NEW DEFNITIONS
Cigarette: A pinch of tobacco
rolled in paper with fire at one end and a fool on the other.
Dictionary: A place where success comes before work.
Lecture: An art of transferring information from the notes of the lecturer to the notes of
the students without passing through the minds of either.
Conference: The confusion of one man multiplied by the number present.
Compromise: The art of dividing a cake in such a way that everybody believes he got the biggest
piece.
Tears: The hydraulic force by which masculine will power is defeated by feminine water power.
Conference Room: A place where everybody talks, nobody listens and everybody disagrees later on.
Smile: A curve that can set a lot of things straight.
Classic: A book that everybody praise, but do not read.

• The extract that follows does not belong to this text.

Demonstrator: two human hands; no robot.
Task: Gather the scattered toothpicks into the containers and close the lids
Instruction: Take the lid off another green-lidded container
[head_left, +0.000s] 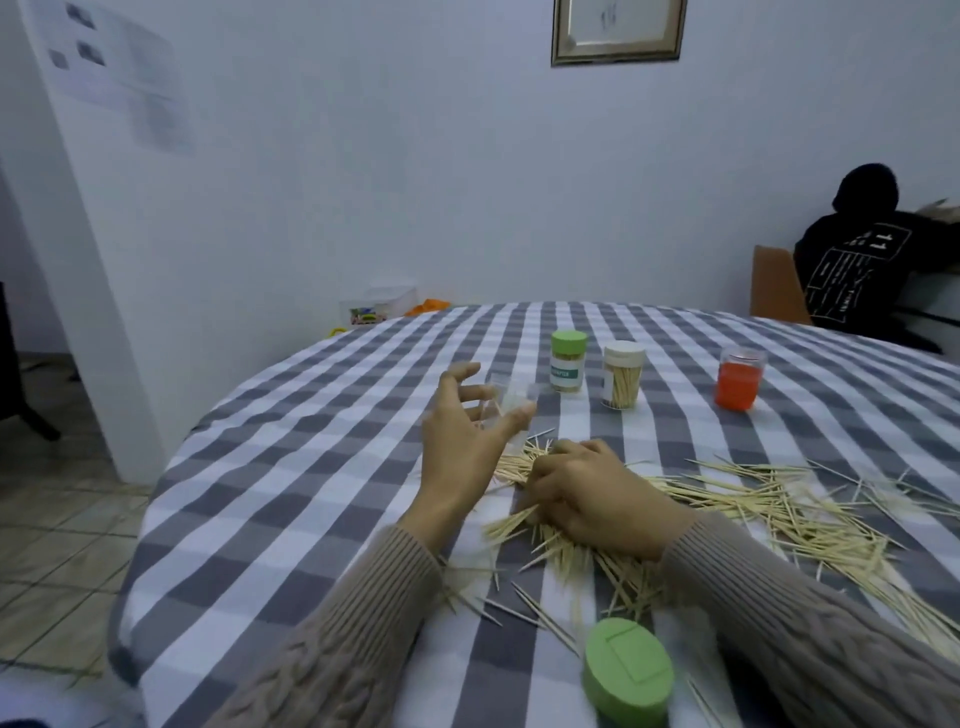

Office: A place where you can relax after your strenuous home life.
Etc.: A sign to make others believe that you know more than you actually
do.
Doctor: A person who kills your ills by pills, and kills you with his bills.
Committee: Individuals who can do nothing individually and sit to decide that nothing can
be done together.
Experience: The name men give to their mistakes.
Atom Bomb: An invention to end all inventions.
Opportunist: A person who starts taking bath if he accidentally falls into
the river.
Optimist: A person who while falling from Eiffel tower says in midway,
See I am not injured yet.
Father: A banker provided by nature.
Miser: A person who lives poor so that he can die rich.
Politician: One who shakes your hand before elections and your confidence after.
Boss: Someone who is early when you are late and late when you are early.
Criminal: A guy no different from the rest..except that he got caught.